---------- DATA SHOWN

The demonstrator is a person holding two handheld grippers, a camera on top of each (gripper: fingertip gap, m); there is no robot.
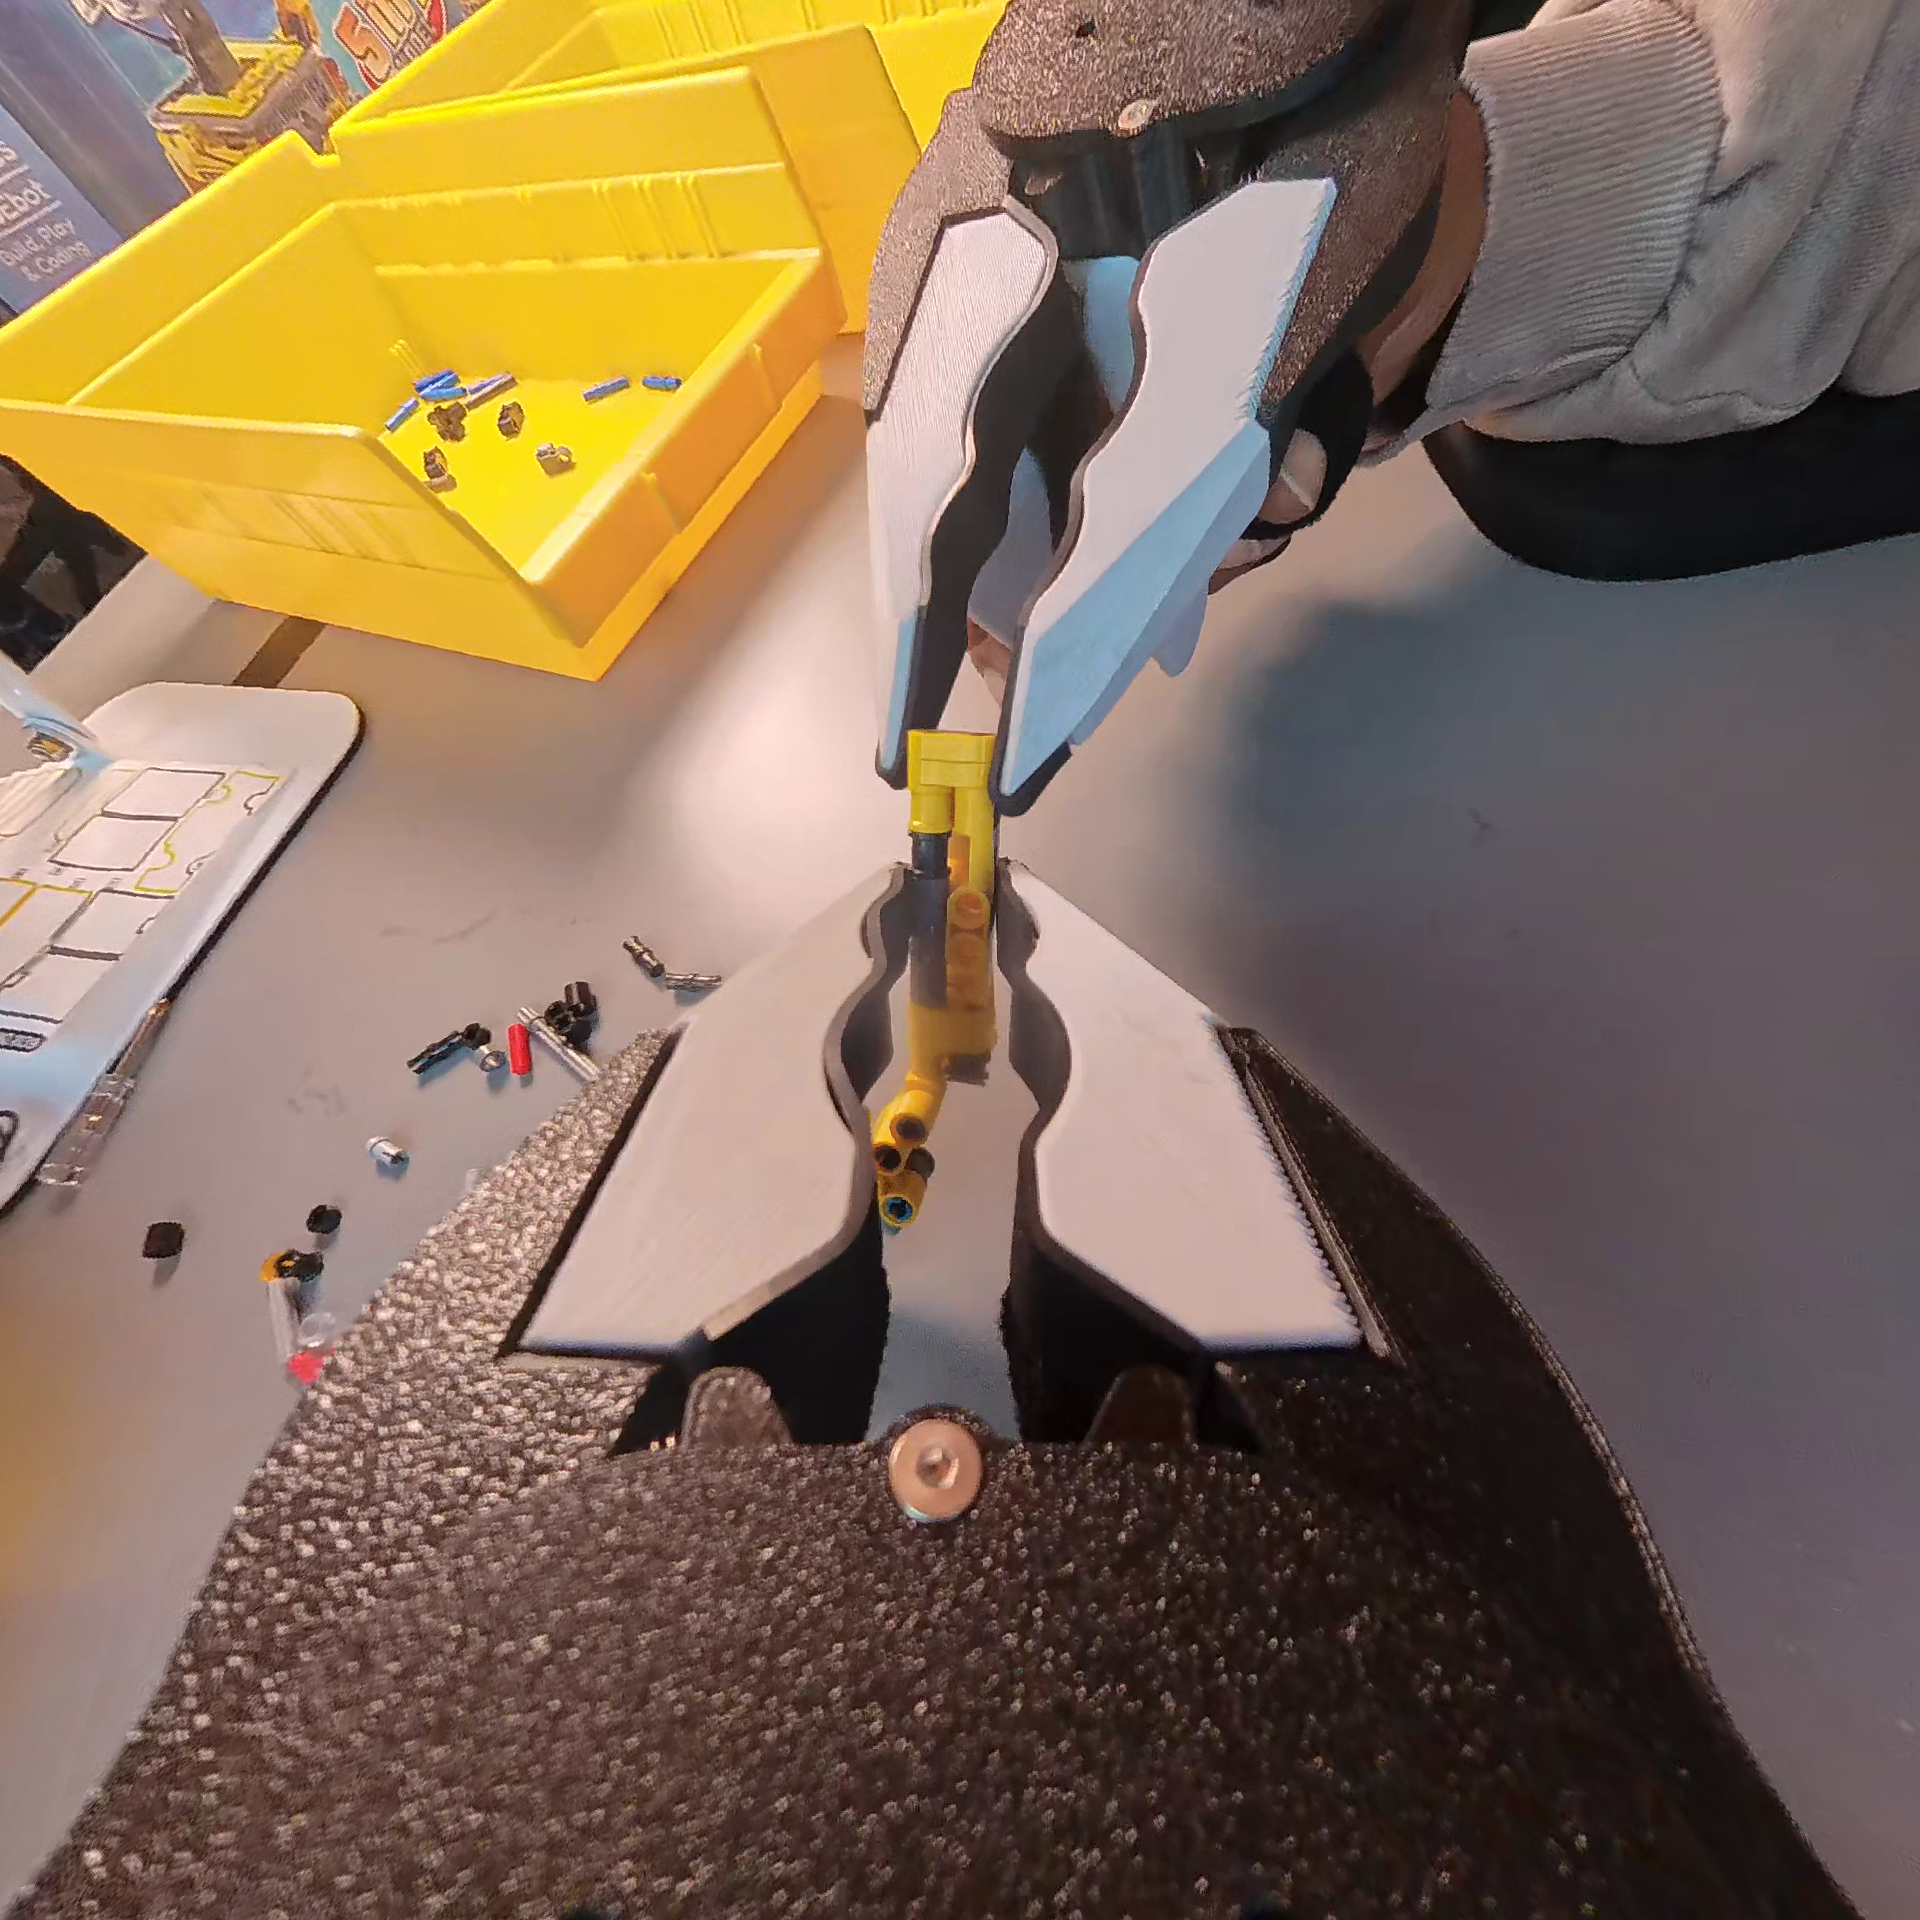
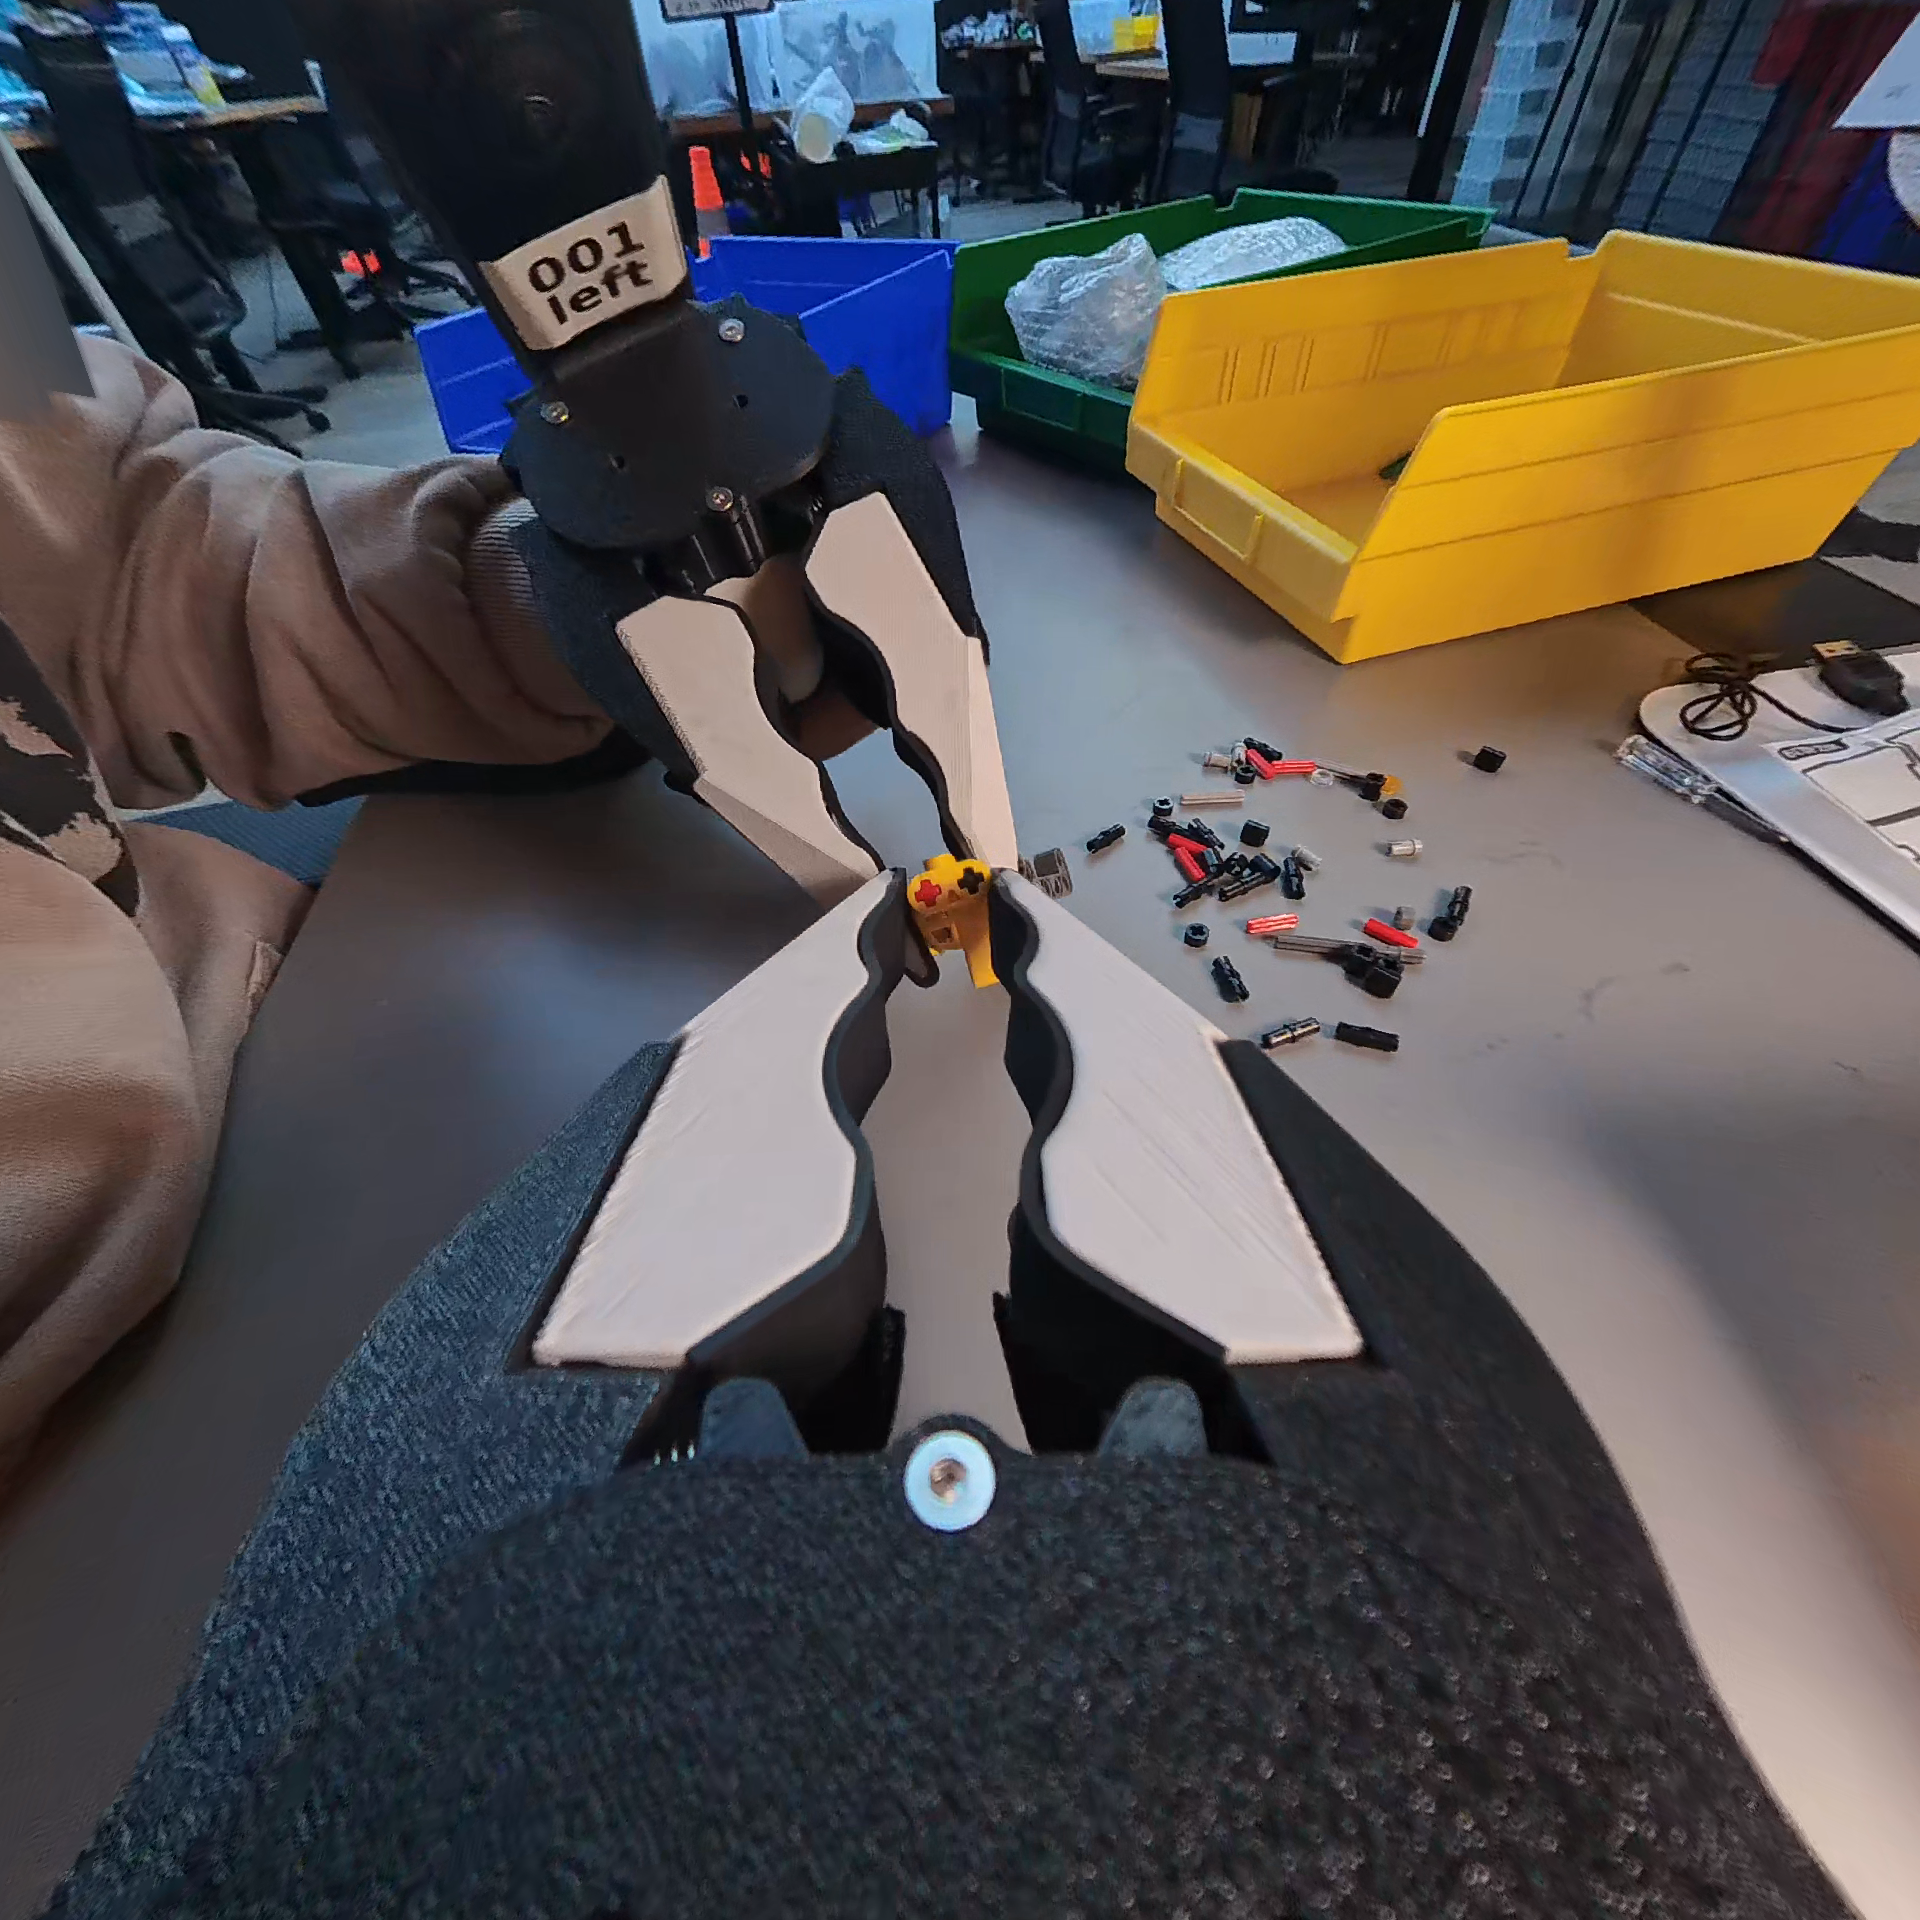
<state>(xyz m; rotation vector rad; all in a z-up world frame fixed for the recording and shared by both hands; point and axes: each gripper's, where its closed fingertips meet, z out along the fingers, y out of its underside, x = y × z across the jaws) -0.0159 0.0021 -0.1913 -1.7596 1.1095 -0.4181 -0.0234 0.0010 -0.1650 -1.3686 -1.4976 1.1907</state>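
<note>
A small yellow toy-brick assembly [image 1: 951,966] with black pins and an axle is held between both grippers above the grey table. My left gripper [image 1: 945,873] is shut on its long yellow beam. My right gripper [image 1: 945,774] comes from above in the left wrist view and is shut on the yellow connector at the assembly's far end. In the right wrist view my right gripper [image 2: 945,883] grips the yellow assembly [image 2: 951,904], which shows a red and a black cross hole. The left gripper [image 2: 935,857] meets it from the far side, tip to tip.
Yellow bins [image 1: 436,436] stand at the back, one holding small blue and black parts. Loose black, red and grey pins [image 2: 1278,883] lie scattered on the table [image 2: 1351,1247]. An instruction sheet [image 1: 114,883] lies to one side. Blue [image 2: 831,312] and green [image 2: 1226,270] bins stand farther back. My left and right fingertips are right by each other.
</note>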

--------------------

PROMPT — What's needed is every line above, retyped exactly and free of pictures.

EXPECTED OUTPUT —
The demonstrator is a person holding two handheld grippers, a camera on top of each (gripper: fingertip gap, m); there is no robot.
<state>(xyz m; rotation vector rad; all in a z-up world frame fixed for the recording and shared by both hands; point and axes: each gripper's, where its closed fingertips meet, z out along the fingers, y out of its underside, x = y × z across the jaws) -0.0159 0.0021 -0.1913 -1.7596 1.1095 -0.4181 -0.0234 0.0010 -0.1650 -1.3686 -1.4976 1.1907</state>
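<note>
A small yellow toy-brick assembly [image 1: 951,966] with black pins and an axle is held between both grippers above the grey table. My left gripper [image 1: 945,873] is shut on its long yellow beam. My right gripper [image 1: 945,774] comes from above in the left wrist view and is shut on the yellow connector at the assembly's far end. In the right wrist view my right gripper [image 2: 945,883] grips the yellow assembly [image 2: 951,904], which shows a red and a black cross hole. The left gripper [image 2: 935,857] meets it from the far side, tip to tip.
Yellow bins [image 1: 436,436] stand at the back, one holding small blue and black parts. Loose black, red and grey pins [image 2: 1278,883] lie scattered on the table [image 2: 1351,1247]. An instruction sheet [image 1: 114,883] lies to one side. Blue [image 2: 831,312] and green [image 2: 1226,270] bins stand farther back. My left and right fingertips are right by each other.
</note>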

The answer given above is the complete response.